Aim of the exercise: Each entry is to be output precisely as it appears.

Material to process:
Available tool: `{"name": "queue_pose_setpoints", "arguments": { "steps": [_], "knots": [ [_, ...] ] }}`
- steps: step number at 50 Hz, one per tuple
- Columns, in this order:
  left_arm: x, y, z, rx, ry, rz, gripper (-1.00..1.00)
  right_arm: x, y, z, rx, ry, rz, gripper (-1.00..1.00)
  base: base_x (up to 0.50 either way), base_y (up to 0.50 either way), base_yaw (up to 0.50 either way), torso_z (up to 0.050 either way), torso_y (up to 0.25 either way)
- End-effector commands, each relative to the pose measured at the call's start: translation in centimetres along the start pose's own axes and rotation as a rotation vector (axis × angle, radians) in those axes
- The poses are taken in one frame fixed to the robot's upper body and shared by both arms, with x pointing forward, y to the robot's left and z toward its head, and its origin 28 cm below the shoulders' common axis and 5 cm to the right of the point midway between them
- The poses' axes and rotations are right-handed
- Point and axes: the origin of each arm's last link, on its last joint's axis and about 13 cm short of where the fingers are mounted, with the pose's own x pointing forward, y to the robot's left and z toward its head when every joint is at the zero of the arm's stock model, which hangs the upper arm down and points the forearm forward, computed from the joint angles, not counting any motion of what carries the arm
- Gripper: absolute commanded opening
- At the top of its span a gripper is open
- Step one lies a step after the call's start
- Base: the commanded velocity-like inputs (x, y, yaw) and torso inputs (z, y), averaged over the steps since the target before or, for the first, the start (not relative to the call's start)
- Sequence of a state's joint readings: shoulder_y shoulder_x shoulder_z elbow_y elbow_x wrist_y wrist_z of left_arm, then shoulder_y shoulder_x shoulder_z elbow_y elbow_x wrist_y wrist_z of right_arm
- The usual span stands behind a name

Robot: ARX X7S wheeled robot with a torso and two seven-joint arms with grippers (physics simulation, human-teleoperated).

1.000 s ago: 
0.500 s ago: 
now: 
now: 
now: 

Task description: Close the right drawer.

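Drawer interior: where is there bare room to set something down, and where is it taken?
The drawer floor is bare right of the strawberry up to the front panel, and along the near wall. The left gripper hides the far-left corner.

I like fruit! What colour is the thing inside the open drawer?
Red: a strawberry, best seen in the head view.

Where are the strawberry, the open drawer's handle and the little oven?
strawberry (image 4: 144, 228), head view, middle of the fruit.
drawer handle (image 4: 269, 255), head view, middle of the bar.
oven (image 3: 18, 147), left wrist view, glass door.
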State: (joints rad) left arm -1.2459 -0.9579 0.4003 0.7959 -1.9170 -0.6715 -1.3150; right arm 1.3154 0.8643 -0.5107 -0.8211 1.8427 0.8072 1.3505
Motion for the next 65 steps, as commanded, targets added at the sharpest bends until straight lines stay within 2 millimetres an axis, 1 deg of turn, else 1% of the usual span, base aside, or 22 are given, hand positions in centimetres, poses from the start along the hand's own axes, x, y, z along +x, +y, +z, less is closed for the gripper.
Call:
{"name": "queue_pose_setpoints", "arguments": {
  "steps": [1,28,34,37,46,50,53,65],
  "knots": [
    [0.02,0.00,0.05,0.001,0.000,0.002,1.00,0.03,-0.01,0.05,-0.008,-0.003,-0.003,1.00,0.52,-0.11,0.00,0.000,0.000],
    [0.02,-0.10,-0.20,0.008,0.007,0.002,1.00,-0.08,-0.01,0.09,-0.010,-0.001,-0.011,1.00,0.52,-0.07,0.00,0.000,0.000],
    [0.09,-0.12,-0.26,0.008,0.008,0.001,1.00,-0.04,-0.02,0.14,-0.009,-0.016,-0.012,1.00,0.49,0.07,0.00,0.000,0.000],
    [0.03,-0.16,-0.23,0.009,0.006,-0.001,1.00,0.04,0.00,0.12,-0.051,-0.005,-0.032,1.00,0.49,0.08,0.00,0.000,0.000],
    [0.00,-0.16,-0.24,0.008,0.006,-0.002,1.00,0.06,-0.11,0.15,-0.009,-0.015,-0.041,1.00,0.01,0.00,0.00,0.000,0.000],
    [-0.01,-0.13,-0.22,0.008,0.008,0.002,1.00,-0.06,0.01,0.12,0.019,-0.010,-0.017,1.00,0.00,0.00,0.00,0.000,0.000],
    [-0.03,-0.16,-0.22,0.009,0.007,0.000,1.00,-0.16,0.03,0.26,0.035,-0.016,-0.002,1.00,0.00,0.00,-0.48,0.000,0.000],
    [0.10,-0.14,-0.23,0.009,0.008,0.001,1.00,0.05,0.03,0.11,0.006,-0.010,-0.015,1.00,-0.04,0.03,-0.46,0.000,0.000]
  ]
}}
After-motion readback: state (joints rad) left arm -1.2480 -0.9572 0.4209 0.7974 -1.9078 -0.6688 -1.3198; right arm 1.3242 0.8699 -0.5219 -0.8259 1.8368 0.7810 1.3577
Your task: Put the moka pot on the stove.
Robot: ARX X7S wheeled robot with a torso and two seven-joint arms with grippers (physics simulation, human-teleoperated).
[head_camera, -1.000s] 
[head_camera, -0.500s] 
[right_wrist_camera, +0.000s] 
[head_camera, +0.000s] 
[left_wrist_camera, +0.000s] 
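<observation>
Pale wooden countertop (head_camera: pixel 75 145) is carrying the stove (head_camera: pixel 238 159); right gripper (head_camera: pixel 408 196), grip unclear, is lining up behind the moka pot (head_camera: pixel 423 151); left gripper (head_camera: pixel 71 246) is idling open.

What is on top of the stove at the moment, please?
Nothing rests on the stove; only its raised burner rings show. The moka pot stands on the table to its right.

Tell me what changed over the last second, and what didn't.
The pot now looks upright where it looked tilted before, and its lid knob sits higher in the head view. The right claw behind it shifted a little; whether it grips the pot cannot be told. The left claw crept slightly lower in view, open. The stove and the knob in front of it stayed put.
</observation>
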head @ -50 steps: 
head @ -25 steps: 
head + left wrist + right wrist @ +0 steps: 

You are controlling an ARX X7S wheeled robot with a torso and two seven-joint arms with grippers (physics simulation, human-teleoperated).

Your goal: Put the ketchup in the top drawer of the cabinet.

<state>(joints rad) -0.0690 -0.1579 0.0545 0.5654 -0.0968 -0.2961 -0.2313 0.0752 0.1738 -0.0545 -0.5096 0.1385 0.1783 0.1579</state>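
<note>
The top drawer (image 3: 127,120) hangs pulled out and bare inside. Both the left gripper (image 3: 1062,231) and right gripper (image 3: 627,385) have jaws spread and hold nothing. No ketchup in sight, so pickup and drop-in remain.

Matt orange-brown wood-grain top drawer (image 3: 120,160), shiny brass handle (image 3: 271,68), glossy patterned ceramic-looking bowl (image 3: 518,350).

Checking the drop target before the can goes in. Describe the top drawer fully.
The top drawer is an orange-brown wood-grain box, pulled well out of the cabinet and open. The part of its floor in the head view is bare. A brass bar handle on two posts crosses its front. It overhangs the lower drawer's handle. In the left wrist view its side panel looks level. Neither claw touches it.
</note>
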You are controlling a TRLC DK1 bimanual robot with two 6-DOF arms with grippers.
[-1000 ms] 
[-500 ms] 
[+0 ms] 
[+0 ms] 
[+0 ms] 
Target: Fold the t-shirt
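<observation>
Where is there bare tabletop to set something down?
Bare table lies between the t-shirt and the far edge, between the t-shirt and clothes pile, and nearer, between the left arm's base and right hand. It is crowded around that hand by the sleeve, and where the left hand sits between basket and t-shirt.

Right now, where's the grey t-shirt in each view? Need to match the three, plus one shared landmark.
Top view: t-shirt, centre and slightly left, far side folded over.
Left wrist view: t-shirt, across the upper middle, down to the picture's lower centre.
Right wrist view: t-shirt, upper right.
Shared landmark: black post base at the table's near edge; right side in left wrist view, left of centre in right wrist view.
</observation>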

Problem solution:
Available tool: `{"name": "queue_pose_setpoints", "arguments": { "steps": [_], "knots": [ [_, ...] ] }}`
- steps: step number at 50 Hz, one per tuple
- Columns, in this order:
  left_arm: x, y, z, rx, ry, rz, gripper (-1.00..1.00)
  right_arm: x, y, z, rx, ry, rz, gripper (-1.00..1.00)
  base: base_x (up to 0.50 either way), base_y (up to 0.50 either way), base_yaw (up to 0.50 either way), torso_z (up to 0.050 either way), torso_y (up to 0.25 either way)
- End-effector commands, each relative to the pose measured at the call's start: translation in centimetres along the start pose's own axes and rotation as a rotation vector (axis × angle, radians) in those axes
- The poses are taken in one frame fixed to the robot's upper body and shared by both arms, with x pointing forward, y to the robot's left and z toward its head, and its origin 28 cm below the shoulders' common axis and 5 cm to the right of the point midway between them
- The poses' axes and rotations are right-handed
- Point and axes: the origin of each arm's last link, on its last joint's axis and about 13 cm short of where the fingers are mounted, with the pose's own x pointing forward, y to the robot's left and z toward its head when every joint is at the zero of the arm's stock model, which hangs the upper arm down and points the forearm forward, computed from the joint angles, not counting any motion of what carries the arm
- Gripper: absolute commanded opening
- At the top of its span a gripper is open
- Step one lies a step after the call's start
- Base: the commanded velocity-like inputs (x, y, yaw) and torso inputs (z, y), averaged over the steps since the target before or, for the first, the start (not relative to the call's start)
- Sequence of a state's joint readings: shoulder_y shoulder_x shoulder_z elbow_y elbow_x wrist_y wrist_z of left_arm, then shoulder_y shoulder_x shoulder_z elbow_y elbow_x wrist_y wrist_z of right_arm
- The usual span stands behind a name

Robot: ARX X7S wheeled robot with a torso and two seven-joint arms with grippers (physics simulation, human-teleoperated).

1.000 s ago: 
0.500 s ago: 
now: 
now: 
now: 

Task description: Close the right drawer.

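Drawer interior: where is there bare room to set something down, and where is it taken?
The drawer floor is bare right of the strawberry up to the front panel, and along the near wall. The left gripper hides the far-left corner.

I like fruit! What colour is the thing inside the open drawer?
Red: a strawberry, best seen in the head view.

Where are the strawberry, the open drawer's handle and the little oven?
strawberry (image 4: 144, 228), head view, middle of the fruit.
drawer handle (image 4: 269, 255), head view, middle of the bar.
oven (image 3: 18, 147), left wrist view, glass door.
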State: (joints rad) left arm -1.2459 -0.9579 0.4003 0.7959 -1.9170 -0.6715 -1.3150; right arm 1.3154 0.8643 -0.5107 -0.8211 1.8427 0.8072 1.3505
Motion for the next 65 steps, as commanded, targets added at the sharpest bends until straight lines stay within 2 millimetres an axis, 1 deg of turn, else 1% of the usual span, base aside, or 22 are given, hand positions in centimetres, poses from the start along the hand's own axes, x, y, z along +x, +y, +z, less is closed for the gripper.
Call:
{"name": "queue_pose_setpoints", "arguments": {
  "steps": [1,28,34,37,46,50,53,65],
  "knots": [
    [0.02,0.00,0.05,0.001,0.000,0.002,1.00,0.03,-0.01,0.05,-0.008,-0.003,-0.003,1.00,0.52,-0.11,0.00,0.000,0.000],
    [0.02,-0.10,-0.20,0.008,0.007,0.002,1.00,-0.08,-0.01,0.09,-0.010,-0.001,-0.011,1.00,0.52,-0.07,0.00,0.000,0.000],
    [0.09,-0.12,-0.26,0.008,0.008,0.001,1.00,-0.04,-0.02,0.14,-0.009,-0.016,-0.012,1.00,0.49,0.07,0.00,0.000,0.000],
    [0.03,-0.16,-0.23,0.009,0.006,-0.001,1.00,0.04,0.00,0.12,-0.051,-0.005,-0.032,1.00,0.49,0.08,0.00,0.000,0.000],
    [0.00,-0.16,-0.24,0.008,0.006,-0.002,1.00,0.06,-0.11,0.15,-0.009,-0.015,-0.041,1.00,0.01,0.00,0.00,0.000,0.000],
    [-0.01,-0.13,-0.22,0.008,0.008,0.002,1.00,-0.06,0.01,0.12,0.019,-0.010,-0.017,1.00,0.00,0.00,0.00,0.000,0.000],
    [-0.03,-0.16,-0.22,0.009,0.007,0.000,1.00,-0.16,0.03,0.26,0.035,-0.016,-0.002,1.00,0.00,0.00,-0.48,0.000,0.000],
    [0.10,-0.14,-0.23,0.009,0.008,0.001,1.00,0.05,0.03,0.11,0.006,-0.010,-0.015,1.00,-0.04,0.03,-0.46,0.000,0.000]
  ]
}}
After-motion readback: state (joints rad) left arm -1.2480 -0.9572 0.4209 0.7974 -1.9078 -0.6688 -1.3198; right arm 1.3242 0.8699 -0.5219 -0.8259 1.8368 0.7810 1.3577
Your task: Put the moka pot on the stove.
Robot: ARX X7S wheeled robot with a torso and two seven-joint arms with grippers (physics simulation, human-teleoperated).
[head_camera, -1.000s] 
[head_camera, -0.500s] 
[right_wrist_camera, +0.000s] 
[head_camera, +0.000s] 
[left_wrist_camera, +0.000s] 
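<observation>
Pale wooden countertop (head_camera: pixel 75 145) is carrying the stove (head_camera: pixel 238 159); right gripper (head_camera: pixel 408 196), grip unclear, is lining up behind the moka pot (head_camera: pixel 423 151); left gripper (head_camera: pixel 71 246) is idling open.

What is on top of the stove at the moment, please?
Nothing rests on the stove; only its raised burner rings show. The moka pot stands on the table to its right.

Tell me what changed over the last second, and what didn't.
The pot now looks upright where it looked tilted before, and its lid knob sits higher in the head view. The right claw behind it shifted a little; whether it grips the pot cannot be told. The left claw crept slightly lower in view, open. The stove and the knob in front of it stayed put.
</observation>
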head @ -50 steps: 
head @ -25 steps: 
head + left wrist + right wrist @ +0 steps: 

You are controlling an ARX X7S wheeled robot with a torso and two seven-joint arms with grippers (physics simulation, human-teleoperated).

Your goal: Put the ketchup in the top drawer of the cabinet.

<state>(joints rad) -0.0690 -0.1579 0.0545 0.5654 -0.0968 -0.2961 -0.2313 0.0752 0.1738 -0.0545 -0.5096 0.1385 0.1783 0.1579</state>
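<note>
The top drawer (image 3: 127,120) hangs pulled out and bare inside. Both the left gripper (image 3: 1062,231) and right gripper (image 3: 627,385) have jaws spread and hold nothing. No ketchup in sight, so pickup and drop-in remain.

Matt orange-brown wood-grain top drawer (image 3: 120,160), shiny brass handle (image 3: 271,68), glossy patterned ceramic-looking bowl (image 3: 518,350).

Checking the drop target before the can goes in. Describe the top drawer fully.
The top drawer is an orange-brown wood-grain box, pulled well out of the cabinet and open. The part of its floor in the head view is bare. A brass bar handle on two posts crosses its front. It overhangs the lower drawer's handle. In the left wrist view its side panel looks level. Neither claw touches it.
</note>
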You are controlling a TRLC DK1 bimanual robot with two 6-DOF arms with grippers.
[-1000 ms] 
[-500 ms] 
[+0 ms] 
[+0 ms] 
[+0 ms] 
Target: Fold the t-shirt
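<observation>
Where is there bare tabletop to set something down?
Bare table lies between the t-shirt and the far edge, between the t-shirt and clothes pile, and nearer, between the left arm's base and right hand. It is crowded around that hand by the sleeve, and where the left hand sits between basket and t-shirt.

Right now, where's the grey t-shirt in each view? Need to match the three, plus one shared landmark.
Top view: t-shirt, centre and slightly left, far side folded over.
Left wrist view: t-shirt, across the upper middle, down to the picture's lower centre.
Right wrist view: t-shirt, upper right.
Shared landmark: black post base at the table's near edge; right side in left wrist view, left of centre in right wrist view.
</observation>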

This exercise requires no further output.